*WHAT TO WORK ON*:
Wherever the word "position" shows up in the data, report the line it sits in.

***** GIVEN DATA *****

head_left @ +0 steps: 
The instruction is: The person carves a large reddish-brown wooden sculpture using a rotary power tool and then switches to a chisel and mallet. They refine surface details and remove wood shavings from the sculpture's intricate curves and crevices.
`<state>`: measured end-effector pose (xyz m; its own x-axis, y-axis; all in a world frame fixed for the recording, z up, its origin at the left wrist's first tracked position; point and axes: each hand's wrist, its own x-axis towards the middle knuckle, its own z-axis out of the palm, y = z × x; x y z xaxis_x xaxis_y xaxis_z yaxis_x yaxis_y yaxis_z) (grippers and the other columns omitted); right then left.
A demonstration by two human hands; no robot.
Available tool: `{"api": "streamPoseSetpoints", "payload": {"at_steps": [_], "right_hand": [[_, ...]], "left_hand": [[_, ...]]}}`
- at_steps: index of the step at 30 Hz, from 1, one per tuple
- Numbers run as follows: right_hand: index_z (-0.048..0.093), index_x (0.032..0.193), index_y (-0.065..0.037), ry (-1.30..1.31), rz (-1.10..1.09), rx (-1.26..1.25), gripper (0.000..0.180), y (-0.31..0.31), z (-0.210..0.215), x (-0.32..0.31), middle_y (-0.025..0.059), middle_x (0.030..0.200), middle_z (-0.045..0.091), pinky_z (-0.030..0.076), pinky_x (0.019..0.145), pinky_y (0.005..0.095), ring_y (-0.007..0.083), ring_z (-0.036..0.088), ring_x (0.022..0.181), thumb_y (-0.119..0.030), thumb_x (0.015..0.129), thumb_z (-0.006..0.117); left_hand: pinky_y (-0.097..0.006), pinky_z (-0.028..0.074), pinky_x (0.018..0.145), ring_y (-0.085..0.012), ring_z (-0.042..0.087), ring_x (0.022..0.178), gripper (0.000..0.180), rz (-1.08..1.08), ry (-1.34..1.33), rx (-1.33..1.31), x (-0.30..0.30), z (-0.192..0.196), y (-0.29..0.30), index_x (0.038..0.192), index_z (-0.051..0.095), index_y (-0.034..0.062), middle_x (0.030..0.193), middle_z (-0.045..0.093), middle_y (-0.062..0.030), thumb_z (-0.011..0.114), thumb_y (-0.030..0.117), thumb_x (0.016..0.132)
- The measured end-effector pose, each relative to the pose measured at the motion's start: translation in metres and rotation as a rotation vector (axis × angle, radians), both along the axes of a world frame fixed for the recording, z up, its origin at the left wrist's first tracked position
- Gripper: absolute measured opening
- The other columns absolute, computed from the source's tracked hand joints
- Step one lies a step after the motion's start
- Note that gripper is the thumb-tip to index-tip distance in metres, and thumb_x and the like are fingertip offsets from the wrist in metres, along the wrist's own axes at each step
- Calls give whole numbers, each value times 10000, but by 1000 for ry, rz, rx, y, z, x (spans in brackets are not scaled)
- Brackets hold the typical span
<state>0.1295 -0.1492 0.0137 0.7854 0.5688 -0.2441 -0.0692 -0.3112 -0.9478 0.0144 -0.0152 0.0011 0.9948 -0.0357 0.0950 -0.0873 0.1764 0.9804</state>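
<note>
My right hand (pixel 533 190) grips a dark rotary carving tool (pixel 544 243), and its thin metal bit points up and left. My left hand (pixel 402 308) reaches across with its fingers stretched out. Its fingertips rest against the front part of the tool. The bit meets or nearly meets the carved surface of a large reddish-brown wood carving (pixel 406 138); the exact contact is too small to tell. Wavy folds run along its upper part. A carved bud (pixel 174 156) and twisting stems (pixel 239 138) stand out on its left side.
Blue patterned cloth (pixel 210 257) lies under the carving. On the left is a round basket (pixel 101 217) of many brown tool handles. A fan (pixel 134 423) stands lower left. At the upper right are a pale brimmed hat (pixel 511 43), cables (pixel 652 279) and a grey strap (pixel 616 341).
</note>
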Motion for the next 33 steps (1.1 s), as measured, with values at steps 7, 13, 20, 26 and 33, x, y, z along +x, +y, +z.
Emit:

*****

*REPLY*:
`<state>`: measured end-effector pose (xyz m; its own x-axis, y-axis; all in a world frame fixed for the recording, z up, its origin at the left wrist's first tracked position; point and axes: each hand's wrist, its own x-axis towards the middle knuckle, its own z-axis out of the palm, y = z × x; x y z xaxis_x xaxis_y xaxis_z yaxis_x yaxis_y yaxis_z) (grippers and the other columns omitted); right then left.
- The measured end-effector pose, each relative to the pose measured at the motion's start: translation in metres and rotation as a rotation vector (axis × angle, radians), both along the axes of a world frame fixed for the recording, z up, its origin at the left wrist's first tracked position

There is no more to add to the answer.